Restate all of the following data exactly, keeping any images out of the copy.

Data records
####################

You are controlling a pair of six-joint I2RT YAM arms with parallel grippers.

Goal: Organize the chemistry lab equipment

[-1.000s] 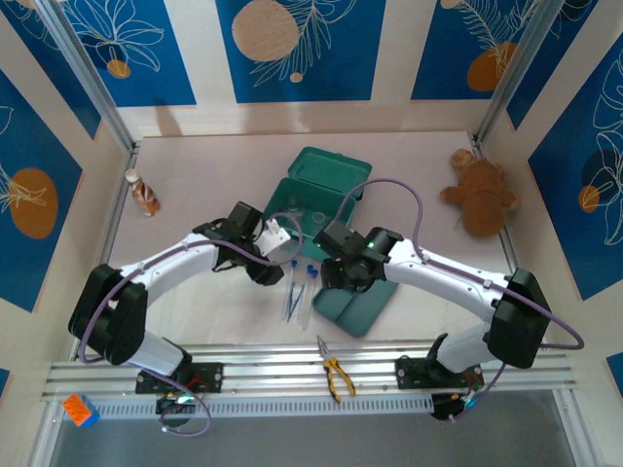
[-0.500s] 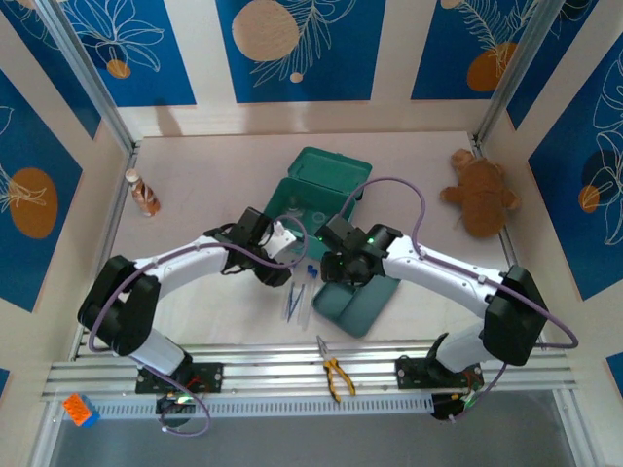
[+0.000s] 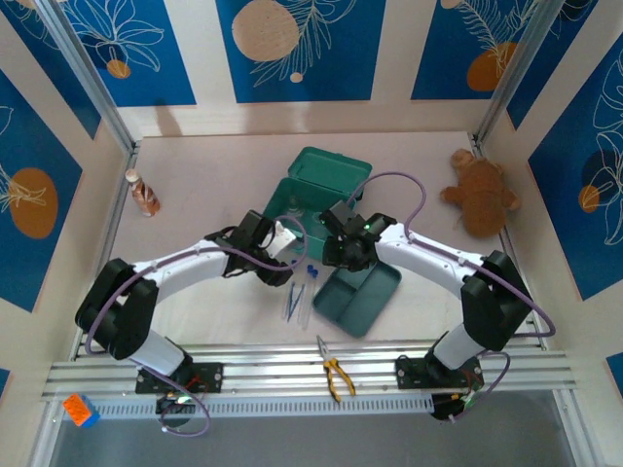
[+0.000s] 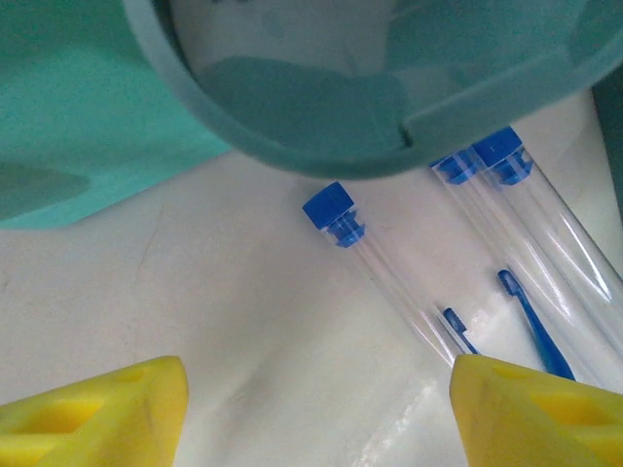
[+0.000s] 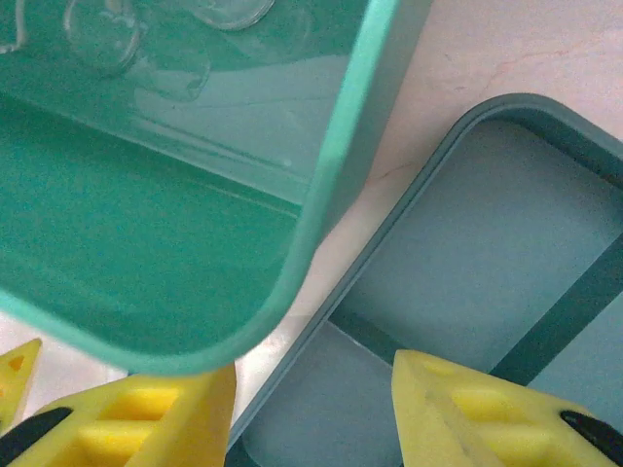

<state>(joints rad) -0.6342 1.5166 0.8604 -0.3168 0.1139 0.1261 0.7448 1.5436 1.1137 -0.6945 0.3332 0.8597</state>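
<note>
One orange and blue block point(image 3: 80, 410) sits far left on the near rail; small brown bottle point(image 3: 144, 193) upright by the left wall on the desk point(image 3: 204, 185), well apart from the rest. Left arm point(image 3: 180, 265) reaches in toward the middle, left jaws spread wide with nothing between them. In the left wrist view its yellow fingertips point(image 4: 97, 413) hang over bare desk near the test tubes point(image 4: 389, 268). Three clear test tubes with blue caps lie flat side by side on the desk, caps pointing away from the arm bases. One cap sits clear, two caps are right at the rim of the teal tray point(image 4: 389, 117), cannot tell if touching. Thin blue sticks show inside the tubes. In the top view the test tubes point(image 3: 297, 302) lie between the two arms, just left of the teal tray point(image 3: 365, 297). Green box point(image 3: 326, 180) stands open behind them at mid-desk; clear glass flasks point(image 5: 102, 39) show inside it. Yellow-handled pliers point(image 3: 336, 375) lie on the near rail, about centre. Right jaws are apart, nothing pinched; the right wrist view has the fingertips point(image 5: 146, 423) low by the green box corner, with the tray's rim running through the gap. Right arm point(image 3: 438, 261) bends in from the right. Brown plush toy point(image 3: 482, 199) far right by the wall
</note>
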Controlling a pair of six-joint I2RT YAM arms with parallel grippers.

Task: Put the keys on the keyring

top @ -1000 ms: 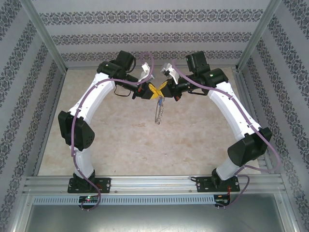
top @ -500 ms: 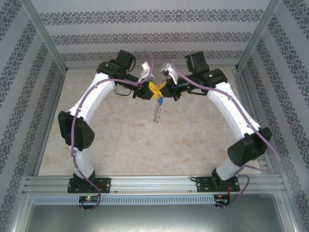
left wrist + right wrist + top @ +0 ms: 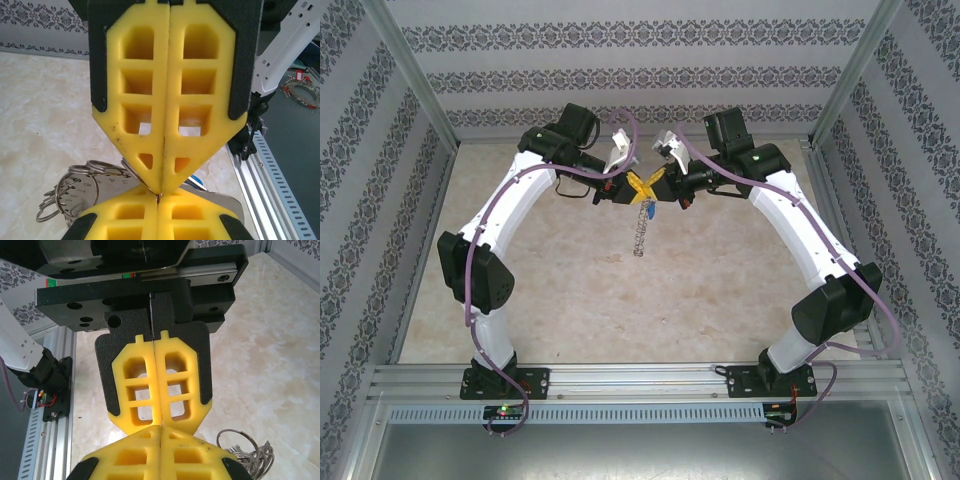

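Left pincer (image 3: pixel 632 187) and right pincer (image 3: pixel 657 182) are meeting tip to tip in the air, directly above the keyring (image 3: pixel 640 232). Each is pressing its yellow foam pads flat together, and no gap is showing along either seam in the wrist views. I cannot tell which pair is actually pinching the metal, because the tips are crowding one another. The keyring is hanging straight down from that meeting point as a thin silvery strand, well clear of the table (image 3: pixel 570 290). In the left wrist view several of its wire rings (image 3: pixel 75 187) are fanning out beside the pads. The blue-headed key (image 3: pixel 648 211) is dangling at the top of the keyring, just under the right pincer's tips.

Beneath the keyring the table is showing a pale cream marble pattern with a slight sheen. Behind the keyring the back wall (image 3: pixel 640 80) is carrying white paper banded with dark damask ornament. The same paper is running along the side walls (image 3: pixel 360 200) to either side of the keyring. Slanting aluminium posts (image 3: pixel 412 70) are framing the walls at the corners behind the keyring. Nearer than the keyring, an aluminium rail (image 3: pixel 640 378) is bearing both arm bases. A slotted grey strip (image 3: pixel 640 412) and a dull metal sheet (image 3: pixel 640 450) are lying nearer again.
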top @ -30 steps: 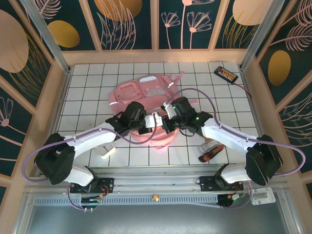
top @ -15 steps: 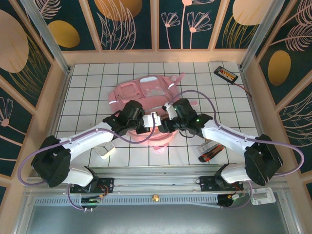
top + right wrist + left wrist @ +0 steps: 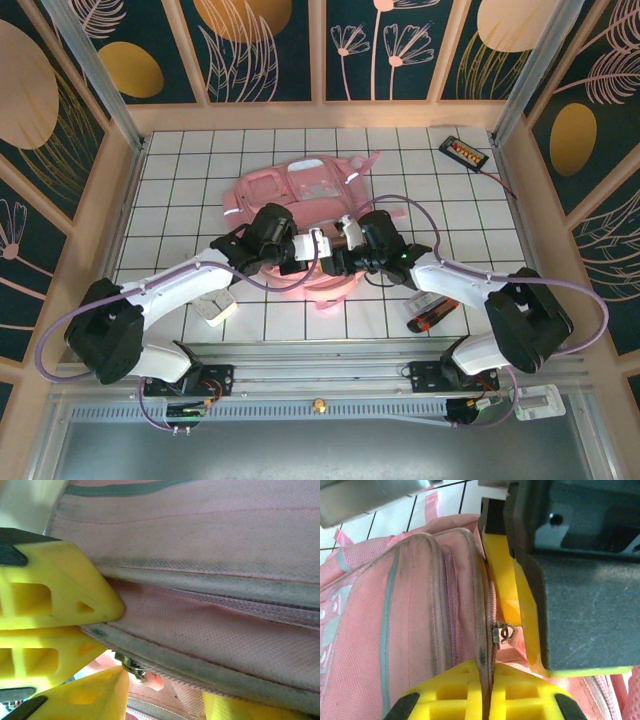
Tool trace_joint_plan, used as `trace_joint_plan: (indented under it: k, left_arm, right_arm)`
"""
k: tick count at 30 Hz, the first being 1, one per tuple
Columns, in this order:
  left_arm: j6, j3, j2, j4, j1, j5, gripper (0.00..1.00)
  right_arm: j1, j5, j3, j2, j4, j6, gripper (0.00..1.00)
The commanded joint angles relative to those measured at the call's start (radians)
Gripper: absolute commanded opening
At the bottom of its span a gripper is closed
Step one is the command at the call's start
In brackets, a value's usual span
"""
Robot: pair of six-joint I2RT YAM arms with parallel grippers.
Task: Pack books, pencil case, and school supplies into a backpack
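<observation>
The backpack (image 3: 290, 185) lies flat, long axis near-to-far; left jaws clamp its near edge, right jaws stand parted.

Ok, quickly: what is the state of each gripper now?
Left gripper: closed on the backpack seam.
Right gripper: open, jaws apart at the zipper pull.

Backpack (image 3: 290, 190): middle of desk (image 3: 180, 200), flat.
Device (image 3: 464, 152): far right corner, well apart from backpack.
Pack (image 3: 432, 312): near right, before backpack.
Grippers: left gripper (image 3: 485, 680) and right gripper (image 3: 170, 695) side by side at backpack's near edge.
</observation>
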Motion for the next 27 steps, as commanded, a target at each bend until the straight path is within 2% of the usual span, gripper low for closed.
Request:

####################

*Written response:*
You are controlling a pair of six-joint I2RT YAM arms with parallel grippers.

Goal: Organize the chemistry lab equipment

[-1.000s] 
[-0.500s] 
[+0.000s] 
[+0.000s] 
[+0.000s] 

<state>(joints rad) -0.6342 1.5166 0.8604 -0.3168 0.1139 0.1261 0.7448 1.5436 1.1137 -0.6945 0.3332 0.8597</state>
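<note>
One orange and blue block point(image 3: 80, 410) sits far left on the near rail; small brown bottle point(image 3: 144, 193) upright by the left wall on the desk point(image 3: 204, 185), well apart from the rest. Left arm point(image 3: 180, 265) reaches in toward the middle, left jaws spread wide with nothing between them. In the left wrist view its yellow fingertips point(image 4: 97, 413) hang over bare desk near the test tubes point(image 4: 389, 268). Three clear test tubes with blue caps lie flat side by side on the desk, caps pointing away from the arm bases. One cap sits clear, two caps are right at the rim of the teal tray point(image 4: 389, 117), cannot tell if touching. Thin blue sticks show inside the tubes. In the top view the test tubes point(image 3: 297, 302) lie between the two arms, just left of the teal tray point(image 3: 365, 297). Green box point(image 3: 326, 180) stands open behind them at mid-desk; clear glass flasks point(image 5: 102, 39) show inside it. Yellow-handled pliers point(image 3: 336, 375) lie on the near rail, about centre. Right jaws are apart, nothing pinched; the right wrist view has the fingertips point(image 5: 146, 423) low by the green box corner, with the tray's rim running through the gap. Right arm point(image 3: 438, 261) bends in from the right. Brown plush toy point(image 3: 482, 199) far right by the wall
</note>
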Controlling a pair of six-joint I2RT YAM arms with parallel grippers.

Task: Put the keys on the keyring

top @ -1000 ms: 
top @ -500 ms: 
left wrist + right wrist + top @ +0 ms: 

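Left pincer (image 3: pixel 632 187) and right pincer (image 3: pixel 657 182) are meeting tip to tip in the air, directly above the keyring (image 3: pixel 640 232). Each is pressing its yellow foam pads flat together, and no gap is showing along either seam in the wrist views. I cannot tell which pair is actually pinching the metal, because the tips are crowding one another. The keyring is hanging straight down from that meeting point as a thin silvery strand, well clear of the table (image 3: pixel 570 290). In the left wrist view several of its wire rings (image 3: pixel 75 187) are fanning out beside the pads. The blue-headed key (image 3: pixel 648 211) is dangling at the top of the keyring, just under the right pincer's tips.

Beneath the keyring the table is showing a pale cream marble pattern with a slight sheen. Behind the keyring the back wall (image 3: pixel 640 80) is carrying white paper banded with dark damask ornament. The same paper is running along the side walls (image 3: pixel 360 200) to either side of the keyring. Slanting aluminium posts (image 3: pixel 412 70) are framing the walls at the corners behind the keyring. Nearer than the keyring, an aluminium rail (image 3: pixel 640 378) is bearing both arm bases. A slotted grey strip (image 3: pixel 640 412) and a dull metal sheet (image 3: pixel 640 450) are lying nearer again.
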top @ -30 steps: 
top @ -15 steps: 
top + right wrist + left wrist @ +0 steps: 
Tool trace_joint_plan, used as `trace_joint_plan: (indented under it: k, left_arm, right_arm)`
"""
k: tick count at 30 Hz, the first being 1, one per tuple
Columns, in this order:
  left_arm: j6, j3, j2, j4, j1, j5, gripper (0.00..1.00)
  right_arm: j1, j5, j3, j2, j4, j6, gripper (0.00..1.00)
The commanded joint angles relative to those measured at the call's start (radians)
Gripper: absolute commanded opening
At the bottom of its span a gripper is closed
Step one is the command at the call's start
In brackets, a value's usual span
"""
Robot: pair of six-joint I2RT YAM arms with parallel grippers.
Task: Pack books, pencil case, and school supplies into a backpack
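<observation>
The backpack (image 3: 290, 185) lies flat, long axis near-to-far; left jaws clamp its near edge, right jaws stand parted.

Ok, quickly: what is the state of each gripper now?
Left gripper: closed on the backpack seam.
Right gripper: open, jaws apart at the zipper pull.

Backpack (image 3: 290, 190): middle of desk (image 3: 180, 200), flat.
Device (image 3: 464, 152): far right corner, well apart from backpack.
Pack (image 3: 432, 312): near right, before backpack.
Grippers: left gripper (image 3: 485, 680) and right gripper (image 3: 170, 695) side by side at backpack's near edge.
</observation>
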Motion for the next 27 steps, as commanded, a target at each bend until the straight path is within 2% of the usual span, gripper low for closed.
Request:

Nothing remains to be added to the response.